Italian musician and composer Alessandro Alessandroni, best known for his distinctive whistle on Ennio Morricone’s theme for Fistful of Dollars and other Westerns, died the same day, aged 92. His composing credits include the movies The Devil’s Nightmare, The Mad Butcher, Lady Frankenstein, Very Close Encounters of the Fourth Kind and Killer Nun. Alessandroni and his wife, singer Giulia De Mutiis, also provided the vocals for the song ‘Mah Nà Mah Nà’, which was heard on The Muppet Show and elsewhere.
American academic and SF critic Mike Levy (Michael M. Levy) died of cancer on April 3, aged 66. His reviews appeared in Publishing Weekly, The New York Review of Science Fiction and elsewhere, and he edited Extrapolation from 2006 onwards.
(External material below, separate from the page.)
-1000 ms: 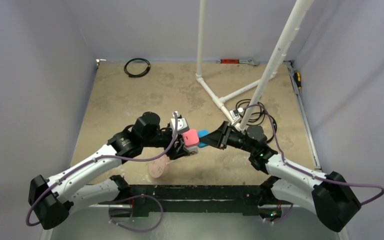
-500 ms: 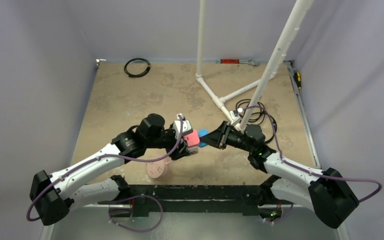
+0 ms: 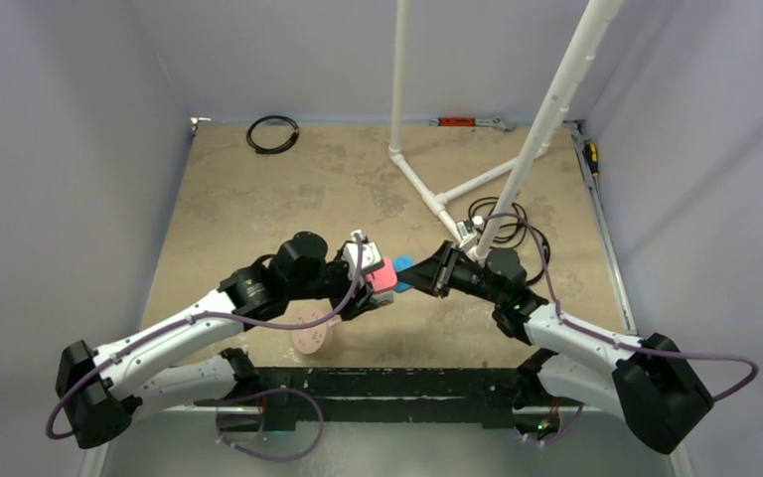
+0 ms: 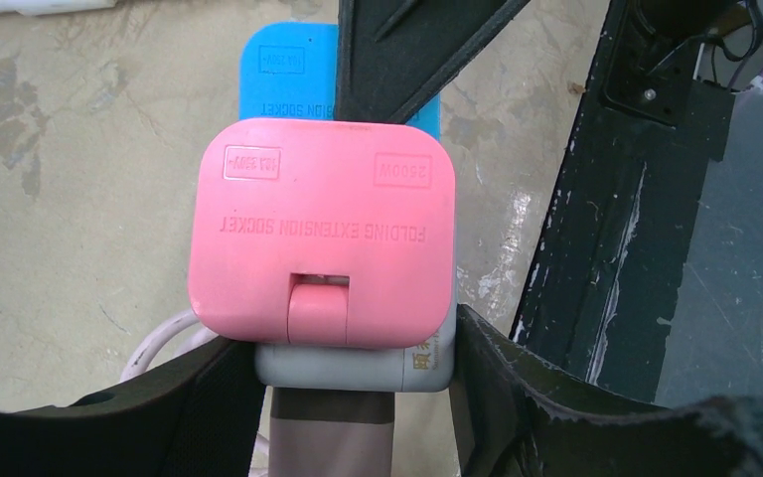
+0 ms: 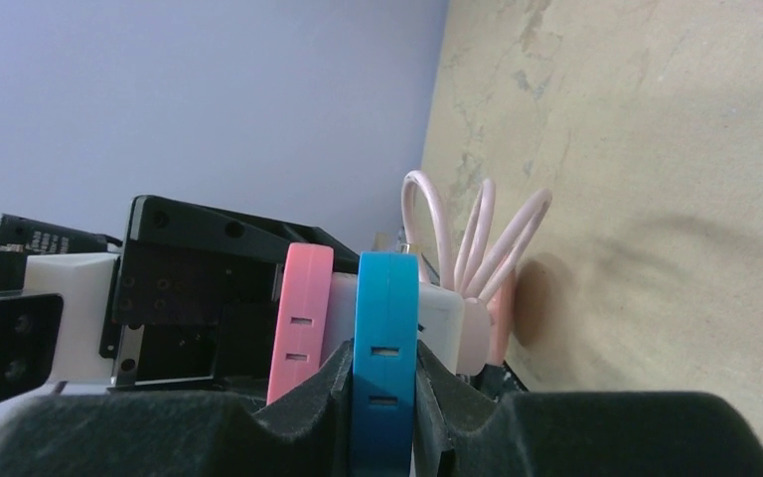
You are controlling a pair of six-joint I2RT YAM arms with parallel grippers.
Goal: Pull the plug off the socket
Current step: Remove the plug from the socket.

Levy was also an editorial board member of The Journal of the Fantastic in the Arts, and he co-wrote the 2016 study Children’s Fantasy Literature: An Introduction with Farah Mendlesohn.
Reclusive American horror fan Persephone Longueuiel, aged 50, died in a San Diego house fire with her 68-year-old bedridden mother, Elizabeth, on April 4. A former manager of the Comic Kingdom store in Hillcrest, she co-wrote stories and designed puzzles with Jay Allen Sanford for various magazines and comic books. Longueuiel also owned an extensive horror memorabilia collection that included signed and collectible books and original TV scripts. Fire officials described the inside of the burned-out home as “semi-hoarder conditions”.